* What you are asked to do
These records contain pictures, which must be left out; copy exactly the lines from the one with "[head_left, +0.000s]" up to and including the one with "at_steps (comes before".

* Listed entries
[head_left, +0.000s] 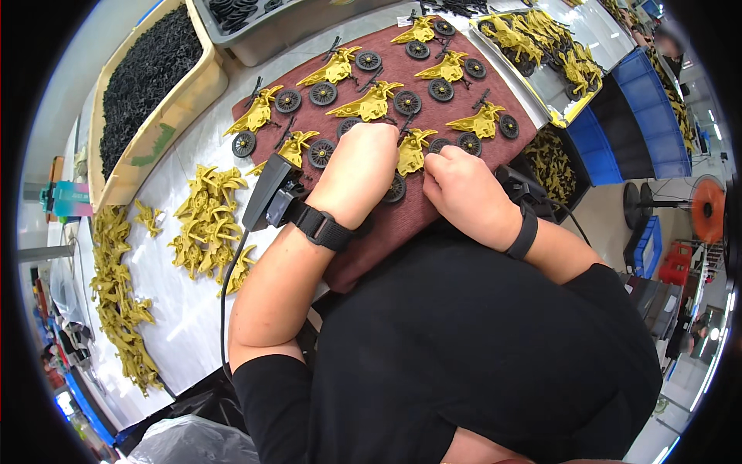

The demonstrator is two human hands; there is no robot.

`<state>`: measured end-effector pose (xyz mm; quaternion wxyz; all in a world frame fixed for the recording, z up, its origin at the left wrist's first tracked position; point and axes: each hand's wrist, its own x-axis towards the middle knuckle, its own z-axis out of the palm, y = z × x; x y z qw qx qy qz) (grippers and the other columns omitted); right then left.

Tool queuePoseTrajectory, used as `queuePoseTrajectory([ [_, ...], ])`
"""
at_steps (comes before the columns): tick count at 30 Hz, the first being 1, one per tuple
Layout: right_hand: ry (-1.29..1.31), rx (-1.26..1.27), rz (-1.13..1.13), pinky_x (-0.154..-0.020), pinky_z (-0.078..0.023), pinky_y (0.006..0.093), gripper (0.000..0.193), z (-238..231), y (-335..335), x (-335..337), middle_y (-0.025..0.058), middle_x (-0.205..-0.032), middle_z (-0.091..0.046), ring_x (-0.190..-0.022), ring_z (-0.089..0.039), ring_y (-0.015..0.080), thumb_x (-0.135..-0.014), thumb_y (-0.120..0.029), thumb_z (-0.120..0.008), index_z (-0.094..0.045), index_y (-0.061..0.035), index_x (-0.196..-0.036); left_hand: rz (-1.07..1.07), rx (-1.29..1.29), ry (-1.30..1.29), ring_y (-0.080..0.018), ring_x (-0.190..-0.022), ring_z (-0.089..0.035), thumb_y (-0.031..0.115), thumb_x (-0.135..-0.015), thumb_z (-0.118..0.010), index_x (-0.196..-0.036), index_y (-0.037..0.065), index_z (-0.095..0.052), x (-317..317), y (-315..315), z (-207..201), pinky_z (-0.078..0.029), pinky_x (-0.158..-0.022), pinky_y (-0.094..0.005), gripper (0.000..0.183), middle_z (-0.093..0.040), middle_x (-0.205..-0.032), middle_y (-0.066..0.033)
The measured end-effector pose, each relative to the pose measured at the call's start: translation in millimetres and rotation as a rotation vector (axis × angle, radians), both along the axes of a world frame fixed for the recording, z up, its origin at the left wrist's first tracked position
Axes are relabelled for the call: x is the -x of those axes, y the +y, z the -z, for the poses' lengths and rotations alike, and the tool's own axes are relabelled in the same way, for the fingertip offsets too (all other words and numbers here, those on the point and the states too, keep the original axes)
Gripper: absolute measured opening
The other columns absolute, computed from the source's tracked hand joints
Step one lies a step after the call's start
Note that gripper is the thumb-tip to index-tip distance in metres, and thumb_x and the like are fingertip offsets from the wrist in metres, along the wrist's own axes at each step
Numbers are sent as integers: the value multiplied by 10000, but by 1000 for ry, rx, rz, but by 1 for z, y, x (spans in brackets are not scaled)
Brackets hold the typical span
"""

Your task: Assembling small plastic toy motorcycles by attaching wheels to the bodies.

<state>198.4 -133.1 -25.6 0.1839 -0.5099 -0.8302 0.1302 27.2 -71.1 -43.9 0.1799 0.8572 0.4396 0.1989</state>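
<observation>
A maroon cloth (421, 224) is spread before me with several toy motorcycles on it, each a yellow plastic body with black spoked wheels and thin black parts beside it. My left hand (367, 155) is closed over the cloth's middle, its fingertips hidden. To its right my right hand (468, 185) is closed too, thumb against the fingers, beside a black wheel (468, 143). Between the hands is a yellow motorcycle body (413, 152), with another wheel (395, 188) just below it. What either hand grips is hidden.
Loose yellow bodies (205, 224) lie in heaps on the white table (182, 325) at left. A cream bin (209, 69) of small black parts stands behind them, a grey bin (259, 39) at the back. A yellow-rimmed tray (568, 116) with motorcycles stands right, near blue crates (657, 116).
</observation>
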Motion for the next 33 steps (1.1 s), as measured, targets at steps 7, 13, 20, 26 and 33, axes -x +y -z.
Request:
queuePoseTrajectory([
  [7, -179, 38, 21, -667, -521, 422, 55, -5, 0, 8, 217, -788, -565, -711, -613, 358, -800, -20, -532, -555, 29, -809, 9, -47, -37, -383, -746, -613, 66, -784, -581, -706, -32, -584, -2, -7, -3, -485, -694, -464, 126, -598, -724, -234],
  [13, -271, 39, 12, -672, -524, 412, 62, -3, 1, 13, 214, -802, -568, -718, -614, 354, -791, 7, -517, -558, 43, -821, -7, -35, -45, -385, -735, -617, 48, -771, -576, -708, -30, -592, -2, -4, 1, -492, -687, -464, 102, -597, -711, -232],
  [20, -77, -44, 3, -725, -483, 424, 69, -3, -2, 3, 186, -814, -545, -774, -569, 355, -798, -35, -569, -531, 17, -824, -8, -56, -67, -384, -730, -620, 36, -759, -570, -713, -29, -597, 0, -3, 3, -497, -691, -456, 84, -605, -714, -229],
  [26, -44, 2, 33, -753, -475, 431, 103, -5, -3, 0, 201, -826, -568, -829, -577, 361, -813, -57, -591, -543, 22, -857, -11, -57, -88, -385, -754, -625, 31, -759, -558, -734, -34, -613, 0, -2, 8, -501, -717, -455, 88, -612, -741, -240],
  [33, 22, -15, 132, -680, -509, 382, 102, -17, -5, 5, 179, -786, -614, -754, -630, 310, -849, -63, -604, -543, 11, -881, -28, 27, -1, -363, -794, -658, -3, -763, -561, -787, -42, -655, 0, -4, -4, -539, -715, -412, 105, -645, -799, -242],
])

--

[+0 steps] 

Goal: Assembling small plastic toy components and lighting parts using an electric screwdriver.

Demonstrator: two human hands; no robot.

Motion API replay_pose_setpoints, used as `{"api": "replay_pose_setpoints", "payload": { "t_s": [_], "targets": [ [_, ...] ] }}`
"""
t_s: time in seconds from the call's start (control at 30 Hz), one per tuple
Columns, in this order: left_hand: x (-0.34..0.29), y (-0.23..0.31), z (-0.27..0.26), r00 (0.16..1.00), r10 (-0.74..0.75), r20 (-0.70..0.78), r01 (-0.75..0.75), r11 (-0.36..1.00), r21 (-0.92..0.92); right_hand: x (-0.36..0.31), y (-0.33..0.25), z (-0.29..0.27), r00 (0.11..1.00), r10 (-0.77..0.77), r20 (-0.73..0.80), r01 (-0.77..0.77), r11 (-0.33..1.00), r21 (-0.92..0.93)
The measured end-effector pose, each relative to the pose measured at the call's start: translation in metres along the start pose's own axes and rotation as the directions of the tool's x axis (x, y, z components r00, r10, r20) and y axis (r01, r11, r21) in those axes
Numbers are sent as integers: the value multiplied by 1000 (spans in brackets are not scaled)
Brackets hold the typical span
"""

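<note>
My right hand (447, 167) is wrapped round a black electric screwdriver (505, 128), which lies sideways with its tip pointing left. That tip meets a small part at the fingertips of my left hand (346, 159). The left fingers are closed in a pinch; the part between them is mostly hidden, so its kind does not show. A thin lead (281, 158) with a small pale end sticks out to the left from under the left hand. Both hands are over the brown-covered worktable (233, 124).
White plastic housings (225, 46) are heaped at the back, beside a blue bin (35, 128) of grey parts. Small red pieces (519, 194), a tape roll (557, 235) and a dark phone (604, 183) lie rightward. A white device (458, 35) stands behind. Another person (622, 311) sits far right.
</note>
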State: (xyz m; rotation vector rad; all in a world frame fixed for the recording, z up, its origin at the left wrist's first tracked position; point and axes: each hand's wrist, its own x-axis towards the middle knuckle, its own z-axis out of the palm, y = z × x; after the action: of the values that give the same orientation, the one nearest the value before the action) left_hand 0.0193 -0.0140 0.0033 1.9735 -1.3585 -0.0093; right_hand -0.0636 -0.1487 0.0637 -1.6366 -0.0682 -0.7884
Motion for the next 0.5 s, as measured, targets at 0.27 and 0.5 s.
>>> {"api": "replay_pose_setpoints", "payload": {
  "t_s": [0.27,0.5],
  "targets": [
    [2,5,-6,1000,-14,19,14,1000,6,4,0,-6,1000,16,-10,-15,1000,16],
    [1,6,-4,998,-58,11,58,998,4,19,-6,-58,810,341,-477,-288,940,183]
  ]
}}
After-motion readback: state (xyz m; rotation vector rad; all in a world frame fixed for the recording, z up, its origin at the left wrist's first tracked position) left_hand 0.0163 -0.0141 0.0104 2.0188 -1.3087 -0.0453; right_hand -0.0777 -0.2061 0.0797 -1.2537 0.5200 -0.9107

* Task response
[head_left, +0.000s] 

The demonstrator is two human hands; there is no robot.

`<state>`: measured end-effector pose (xyz mm; quaternion wxyz; all in a world frame fixed for the recording, z up, its origin at the left wrist's first tracked position; point and axes: each hand's wrist, its own x-axis towards the middle knuckle, its own z-axis out of the palm, y = z × x; x y z qw qx qy qz) (grippers and the other columns omitted); right then left.

Tool queuePoseTrajectory, used as `queuePoseTrajectory([ [_, ...], ])`
"""
at_steps (comes before the columns): tick count at 30 Hz, the first being 1, one per tuple

The output is complete.